Structural correspondences. The argument follows the same sequence found in Irenaeus: principle of antiquity → appeal to apostolic churches → canonical stabilization of the Gospel corpus → critique of heretical innovation. Tertullian moves from a general epistemic rule (“id verius quod prius”) to historical verification through ecclesial succession, then to canonical classification (John, Matthew, Mark, Luke) paralleling AH III.11’s establishment of the fourfold Gospel grounded in apostolic authority. The structural logic prepares for detailed Gospel exegesis by first securing the historical legitimacy of the textual tradition.

Historical polemic parallels. Marcion is framed as a later founder of “posteras … adulteras” churches, echoing Irenaeus’s insistence that heretical groups lack antiquity and therefore authority. The contrast between apostolic churches and derivative sectarian communities reflects Irenaeus’s recurring argument that chronological priority and continuous succession validate orthodoxy. Tertullian’s statement that heresy edits while corrupting the Gospel parallels Irenaeus’s description of Marcion as mutilating Luke and Paul. The appeal to episcopal succession in Johannine communities corresponds closely to Irenaeus’s use of succession lists to authenticate doctrinal continuity.

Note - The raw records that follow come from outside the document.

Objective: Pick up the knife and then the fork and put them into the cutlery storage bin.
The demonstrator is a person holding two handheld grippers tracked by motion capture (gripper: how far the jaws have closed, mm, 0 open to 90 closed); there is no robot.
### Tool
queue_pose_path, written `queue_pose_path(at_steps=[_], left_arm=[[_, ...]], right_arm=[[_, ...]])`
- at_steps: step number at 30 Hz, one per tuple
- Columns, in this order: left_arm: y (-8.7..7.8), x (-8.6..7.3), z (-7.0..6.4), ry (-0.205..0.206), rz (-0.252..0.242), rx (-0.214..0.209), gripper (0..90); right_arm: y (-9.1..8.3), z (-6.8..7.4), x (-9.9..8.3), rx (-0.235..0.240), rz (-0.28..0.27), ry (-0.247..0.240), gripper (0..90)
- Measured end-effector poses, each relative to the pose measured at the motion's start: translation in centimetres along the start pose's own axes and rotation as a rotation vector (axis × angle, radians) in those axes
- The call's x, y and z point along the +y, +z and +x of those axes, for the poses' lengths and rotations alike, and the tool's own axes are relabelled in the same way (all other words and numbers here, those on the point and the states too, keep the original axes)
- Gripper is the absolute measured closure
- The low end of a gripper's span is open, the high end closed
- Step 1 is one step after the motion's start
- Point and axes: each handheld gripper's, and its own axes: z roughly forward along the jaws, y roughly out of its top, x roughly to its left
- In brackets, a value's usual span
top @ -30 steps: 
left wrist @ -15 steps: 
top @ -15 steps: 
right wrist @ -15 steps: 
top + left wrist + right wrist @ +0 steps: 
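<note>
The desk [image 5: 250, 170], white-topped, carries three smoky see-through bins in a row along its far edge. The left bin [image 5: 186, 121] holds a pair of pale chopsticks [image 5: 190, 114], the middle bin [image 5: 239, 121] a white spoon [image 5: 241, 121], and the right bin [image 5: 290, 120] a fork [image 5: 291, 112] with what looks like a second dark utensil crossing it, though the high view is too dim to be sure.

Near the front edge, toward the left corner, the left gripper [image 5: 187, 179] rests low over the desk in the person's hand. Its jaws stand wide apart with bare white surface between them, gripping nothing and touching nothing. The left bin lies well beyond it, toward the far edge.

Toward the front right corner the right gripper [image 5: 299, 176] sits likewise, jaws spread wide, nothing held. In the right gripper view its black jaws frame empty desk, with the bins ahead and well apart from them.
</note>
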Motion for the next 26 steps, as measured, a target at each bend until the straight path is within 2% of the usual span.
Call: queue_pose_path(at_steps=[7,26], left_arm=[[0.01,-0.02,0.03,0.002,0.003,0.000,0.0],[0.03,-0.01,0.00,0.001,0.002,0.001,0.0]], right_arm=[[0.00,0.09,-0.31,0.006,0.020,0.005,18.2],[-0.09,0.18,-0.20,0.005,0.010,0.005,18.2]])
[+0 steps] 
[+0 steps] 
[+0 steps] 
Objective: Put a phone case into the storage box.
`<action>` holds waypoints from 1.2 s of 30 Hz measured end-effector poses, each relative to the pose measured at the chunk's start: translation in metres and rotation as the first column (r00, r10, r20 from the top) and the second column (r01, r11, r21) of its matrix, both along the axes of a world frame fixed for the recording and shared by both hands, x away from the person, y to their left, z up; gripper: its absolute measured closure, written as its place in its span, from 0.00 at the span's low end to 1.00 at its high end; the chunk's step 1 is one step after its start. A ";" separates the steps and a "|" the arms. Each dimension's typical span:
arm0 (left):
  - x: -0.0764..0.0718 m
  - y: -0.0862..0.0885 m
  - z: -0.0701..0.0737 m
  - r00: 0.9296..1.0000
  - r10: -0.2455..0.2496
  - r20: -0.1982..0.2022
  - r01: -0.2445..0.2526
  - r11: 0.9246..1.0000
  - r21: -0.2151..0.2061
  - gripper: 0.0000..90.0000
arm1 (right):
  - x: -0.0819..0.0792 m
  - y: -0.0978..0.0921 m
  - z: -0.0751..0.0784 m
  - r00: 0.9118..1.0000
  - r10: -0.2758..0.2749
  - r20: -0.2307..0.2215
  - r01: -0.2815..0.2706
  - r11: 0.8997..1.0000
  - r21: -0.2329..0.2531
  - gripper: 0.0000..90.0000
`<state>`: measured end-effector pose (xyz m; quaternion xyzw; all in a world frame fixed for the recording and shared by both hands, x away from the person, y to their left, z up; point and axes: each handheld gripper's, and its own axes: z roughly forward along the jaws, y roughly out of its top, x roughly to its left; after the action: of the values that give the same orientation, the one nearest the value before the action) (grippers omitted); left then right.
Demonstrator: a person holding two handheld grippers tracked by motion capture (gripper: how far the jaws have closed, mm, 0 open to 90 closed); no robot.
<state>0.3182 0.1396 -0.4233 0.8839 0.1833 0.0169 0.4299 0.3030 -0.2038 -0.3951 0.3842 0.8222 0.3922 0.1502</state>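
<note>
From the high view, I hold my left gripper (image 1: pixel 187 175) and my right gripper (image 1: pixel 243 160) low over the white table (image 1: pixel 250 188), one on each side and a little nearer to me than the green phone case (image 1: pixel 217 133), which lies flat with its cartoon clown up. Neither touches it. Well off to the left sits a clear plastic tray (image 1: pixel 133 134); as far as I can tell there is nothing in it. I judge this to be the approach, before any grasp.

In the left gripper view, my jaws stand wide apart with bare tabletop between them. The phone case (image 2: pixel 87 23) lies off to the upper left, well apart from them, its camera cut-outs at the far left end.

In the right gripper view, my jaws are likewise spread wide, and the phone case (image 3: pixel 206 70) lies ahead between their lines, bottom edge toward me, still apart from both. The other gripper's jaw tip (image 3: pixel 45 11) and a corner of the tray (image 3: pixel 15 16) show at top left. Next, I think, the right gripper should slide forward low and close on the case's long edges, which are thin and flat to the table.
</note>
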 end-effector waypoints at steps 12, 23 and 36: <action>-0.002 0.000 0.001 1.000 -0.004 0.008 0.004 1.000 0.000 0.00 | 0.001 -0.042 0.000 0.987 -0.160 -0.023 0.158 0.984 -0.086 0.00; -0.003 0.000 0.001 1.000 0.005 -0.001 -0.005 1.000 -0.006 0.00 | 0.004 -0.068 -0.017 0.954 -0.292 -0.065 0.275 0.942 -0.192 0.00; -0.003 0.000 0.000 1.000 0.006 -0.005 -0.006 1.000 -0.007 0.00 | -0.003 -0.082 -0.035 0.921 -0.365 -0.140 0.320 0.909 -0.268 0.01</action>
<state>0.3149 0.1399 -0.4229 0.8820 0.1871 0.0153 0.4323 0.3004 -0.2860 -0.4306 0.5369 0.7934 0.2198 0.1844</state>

Signs of inherited exegetical scaffolding. The tightly structured chain—antiquity, apostolic origin, ecclesial transmission, canonical authority—suggests dependence on an established anti-Marcionite framework rather than spontaneous rhetorical construction. The integration of multiple apostolic witnesses and churches resembles Irenaeus’s systematic deployment of ecclesial geography as proof. The canonical classification of the four evangelists and the emphasis on shared transmission across churches align with a pre-existing schema organizing Gospel authority prior to pericope-level analysis.

Condensed assessment. The chapter strongly reinforces dependence on an earlier Irenaean anti-Marcionite framework through its explicit reliance on apostolic antiquity, episcopal succession, and the authority of apostolic churches as methodological criteria, closely mirroring the argumentative techniques and terminology of Adversus Haereses III and corresponding to the strategy envisioned in the lost “altera conscriptio.”